American and Venezuelan oil exports to India have surged as a result of U.S sanctions against Iran. By targeting the Islamic Republic’s lucrative oil sector, sanctions have impaired the longstanding energy trade between New Delhi and Tehran, forcing India to diversify its energy suppliers.
Iran has long played a role in ensuring India’s energy security. India’s rising energy consumption coupled with its falling domestic oil output has preserved its status as one of the world’s largest importers of oil. This year alone, India imported more than 84% of its crude from abroad, an all-time high. The South Asian giant is the second largest purchaser of Iranian crude after China. India imported 27.2 million tons of oil worth $11.1 billion between 2017-2018, and Iran historically accounted for nearly 17% of India’s total crude imports.
For the past several years, India-Iran oil trade has fluctuated significantly based upon the state of prevailing U.S.-Iranian tensions. The fluctuations follow a predictable pattern. Periods of acute tension between the U.S. and Iran lead to sharp drops in India-Iran oil trade as a result of stringent American secondary, or extraterritorial, sanctions. Easing tensions lead to an easing of sanctions and a commensurate increase in bilateral energy trade between India and Iran. Following the consummation of the multilateral Iran deal, formally known as the Joint Comprehensive Plan of Action (JCPOA) in July 2015, for example, Iranian crude imports to India surged more than 110% after certain U.S. sanctions on Iran were lifted.
But the Trump Administration’s withdrawal from the Iran deal in May 2018 and the renewal of sanctions ultimately forced India to again significantly curb its imports of Iranian crude. India found itself in a familiar position: either end the Iranian imports or jeopardize its access to the American financial system as a consequence of U.S. secondary sanctions.

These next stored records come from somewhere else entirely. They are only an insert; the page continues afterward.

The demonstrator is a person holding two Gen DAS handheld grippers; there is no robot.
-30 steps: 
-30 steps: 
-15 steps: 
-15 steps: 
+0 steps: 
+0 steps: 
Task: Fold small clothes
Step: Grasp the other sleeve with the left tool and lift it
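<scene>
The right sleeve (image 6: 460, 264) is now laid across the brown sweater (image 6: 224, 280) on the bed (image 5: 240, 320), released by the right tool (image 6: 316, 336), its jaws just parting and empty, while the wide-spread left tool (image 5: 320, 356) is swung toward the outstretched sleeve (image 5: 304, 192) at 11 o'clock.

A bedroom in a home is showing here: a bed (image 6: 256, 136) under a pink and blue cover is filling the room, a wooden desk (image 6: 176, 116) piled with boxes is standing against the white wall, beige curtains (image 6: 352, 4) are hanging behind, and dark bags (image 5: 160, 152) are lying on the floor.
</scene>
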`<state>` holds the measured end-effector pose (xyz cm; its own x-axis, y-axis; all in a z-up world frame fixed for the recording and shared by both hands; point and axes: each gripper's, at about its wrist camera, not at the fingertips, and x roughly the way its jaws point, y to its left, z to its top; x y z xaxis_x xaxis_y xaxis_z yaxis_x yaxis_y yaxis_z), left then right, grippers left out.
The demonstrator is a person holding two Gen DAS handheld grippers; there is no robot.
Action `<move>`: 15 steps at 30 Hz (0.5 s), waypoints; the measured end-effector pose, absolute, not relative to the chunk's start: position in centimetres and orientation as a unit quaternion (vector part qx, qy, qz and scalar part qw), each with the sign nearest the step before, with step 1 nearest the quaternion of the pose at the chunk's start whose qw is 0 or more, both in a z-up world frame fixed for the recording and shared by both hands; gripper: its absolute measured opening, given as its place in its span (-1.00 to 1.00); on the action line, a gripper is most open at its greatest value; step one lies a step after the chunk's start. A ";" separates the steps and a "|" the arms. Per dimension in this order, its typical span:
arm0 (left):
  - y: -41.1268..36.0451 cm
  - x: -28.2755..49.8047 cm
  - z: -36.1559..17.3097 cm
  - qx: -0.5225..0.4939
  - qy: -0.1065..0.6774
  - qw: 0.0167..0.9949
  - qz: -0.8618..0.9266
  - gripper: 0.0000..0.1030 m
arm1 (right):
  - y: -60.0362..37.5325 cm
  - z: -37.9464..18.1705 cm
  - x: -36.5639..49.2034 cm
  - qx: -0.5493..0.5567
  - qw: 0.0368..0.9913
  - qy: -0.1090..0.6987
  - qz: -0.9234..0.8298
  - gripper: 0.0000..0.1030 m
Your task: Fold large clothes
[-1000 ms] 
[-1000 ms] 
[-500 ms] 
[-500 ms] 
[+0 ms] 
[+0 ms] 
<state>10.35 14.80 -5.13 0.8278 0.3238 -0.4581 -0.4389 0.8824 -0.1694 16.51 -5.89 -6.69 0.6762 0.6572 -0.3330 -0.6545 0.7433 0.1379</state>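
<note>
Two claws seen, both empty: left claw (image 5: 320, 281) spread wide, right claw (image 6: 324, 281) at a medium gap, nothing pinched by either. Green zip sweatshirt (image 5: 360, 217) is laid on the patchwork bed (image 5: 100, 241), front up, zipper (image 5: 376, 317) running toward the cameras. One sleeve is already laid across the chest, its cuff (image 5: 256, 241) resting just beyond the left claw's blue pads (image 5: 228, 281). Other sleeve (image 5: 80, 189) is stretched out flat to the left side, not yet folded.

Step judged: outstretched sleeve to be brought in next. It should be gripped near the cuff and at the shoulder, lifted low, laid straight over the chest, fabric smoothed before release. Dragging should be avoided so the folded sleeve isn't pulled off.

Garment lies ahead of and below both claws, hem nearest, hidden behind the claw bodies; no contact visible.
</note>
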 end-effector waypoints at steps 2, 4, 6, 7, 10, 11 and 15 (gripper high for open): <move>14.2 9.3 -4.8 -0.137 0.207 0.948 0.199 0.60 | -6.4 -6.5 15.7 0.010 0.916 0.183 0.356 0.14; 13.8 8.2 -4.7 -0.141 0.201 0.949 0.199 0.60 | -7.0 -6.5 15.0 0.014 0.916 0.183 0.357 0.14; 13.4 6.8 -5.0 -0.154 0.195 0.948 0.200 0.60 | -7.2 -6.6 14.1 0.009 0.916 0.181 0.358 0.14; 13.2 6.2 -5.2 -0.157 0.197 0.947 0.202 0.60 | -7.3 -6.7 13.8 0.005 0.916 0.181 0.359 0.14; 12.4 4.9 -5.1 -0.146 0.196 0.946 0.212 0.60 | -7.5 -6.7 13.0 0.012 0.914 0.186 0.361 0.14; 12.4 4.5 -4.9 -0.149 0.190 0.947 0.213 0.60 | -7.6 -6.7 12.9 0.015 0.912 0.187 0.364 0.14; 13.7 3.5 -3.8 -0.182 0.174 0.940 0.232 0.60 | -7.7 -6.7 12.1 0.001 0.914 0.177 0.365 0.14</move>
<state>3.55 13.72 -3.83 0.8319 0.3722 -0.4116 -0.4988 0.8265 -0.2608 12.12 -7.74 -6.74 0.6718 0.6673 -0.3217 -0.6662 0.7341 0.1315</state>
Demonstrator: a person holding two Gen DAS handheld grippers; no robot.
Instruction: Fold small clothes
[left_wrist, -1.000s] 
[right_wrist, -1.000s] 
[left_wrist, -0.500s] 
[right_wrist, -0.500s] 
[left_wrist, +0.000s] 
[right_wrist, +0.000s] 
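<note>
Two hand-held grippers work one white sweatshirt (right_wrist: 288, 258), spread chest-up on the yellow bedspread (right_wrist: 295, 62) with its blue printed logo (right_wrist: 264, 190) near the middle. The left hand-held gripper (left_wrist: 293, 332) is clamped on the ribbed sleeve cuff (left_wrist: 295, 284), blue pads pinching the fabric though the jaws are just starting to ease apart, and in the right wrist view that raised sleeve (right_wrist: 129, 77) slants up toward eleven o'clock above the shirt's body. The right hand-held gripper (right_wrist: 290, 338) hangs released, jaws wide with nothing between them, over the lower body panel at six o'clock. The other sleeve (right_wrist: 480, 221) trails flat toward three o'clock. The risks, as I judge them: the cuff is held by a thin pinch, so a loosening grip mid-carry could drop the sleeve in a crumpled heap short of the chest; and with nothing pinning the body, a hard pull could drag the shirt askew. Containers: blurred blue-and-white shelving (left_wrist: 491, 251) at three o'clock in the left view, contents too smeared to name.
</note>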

In an effort to help stabilize global oil markets and provide some of its closest partners and allies an opportunity to secure alternative supplies, Washington issued temporary sanctions waivers to several of Iran’s biggest purchasers of crude oil, including South Korea, Japan and India. With the waiver in place, New Delhi ramped up its purchases of Iranian crude, importing approximately 479,500 barrels per day (bpd) from Iran during the fiscal year ending in March 2019. The figure represented a 5% increase compared to the same period last year.
The Trump Administration’s decision to permanently end all sanction waivers earlier this year, however, once again compelled India to not just slash Iranian crude imports, but to cease them all together. It has also forced India to search for alternative energy sources.
Toward this end, the U.S. has emerged as one of India’s top suppliers of crude oil in recent months. In fact, exports of American crude to India have outpaced the country’s other traditional sources, particularly in the Middle East. Industry data indicates that India bought roughly 184,000 bpd of oil from the U.S. between November 2018 and May 2019, compared with approximately 40,000 bpd in the same period a year earlier.
The question that arises is whether the surge will continue and if it is sustainable. Although greater oil trade between the U.S. and India is a longstanding objective of bilateral ties, practical concerns regarding the volume, availability, quality and geography of American crude exports remain a concern for Indian refiners. Many Indian refiners continue to see oil from the Middle East, Africa and even Latin America as conferring certain advantages over its American counterparts. At the same time, greater tension and volatility in the Straits of Hormuz should make American crude more attractive in the short-to-medium term from an Indian perspective.
Beyond the U.S., India has also significantly increased oil imports from Venezuela. According to recent industry data, crude shipments from the Latin American country surged to 475, 200 bpd, a 21-month high. This figure constitutes a 100% increase from the previous month and a 50% increase from the same period last year.
Notably, U.S. sanctions have also been imposed on major parts of Venezuela’s energy sector, specifically state-owned Petróleos de Venezuela, S.A. (PDVSA) in an effort to mount pressure on the country’s embattled leader, Nicolas Maduro. Despite American assertions to the contrary, private Indian refiners have continued to import oil from the country, including both Reliance Industries and Nayara Energy. Both firms struck deals to purchase crude from PDVSA well before it became subject to the U.S. sanctions.
Reliance’s reported 15-year deal, beginning in 2012, allows it to buy up to 400,000 bpd.
“Risk-averse companies have preferred to avoid the risk of retaliation by the Trump Administration by eschewing business with Venezuela’s collapsing oil industry altogether, Reliance, and Indian energy more generally, have resisted considerably U.S. pressure and remain engaged,” says Daniel Lansberg-Rodriguez, a Latin America expert at Northwestern’s Kellog School of Management.
The Indian government has reportedly directed at least one of the refiners to devise a payment mechanism that would avoid the U.S. banking system in an effort to avoid exposure to American secondary sanctions.
Indian refiners had established a rupee-based barter system to pay for Iranian crude oil several years ago when paying in dollars was no longer an option. A similar arrangement effectively aimed at bypassing U.S. sanctions is likely once again under consideration in the Venezuelan case.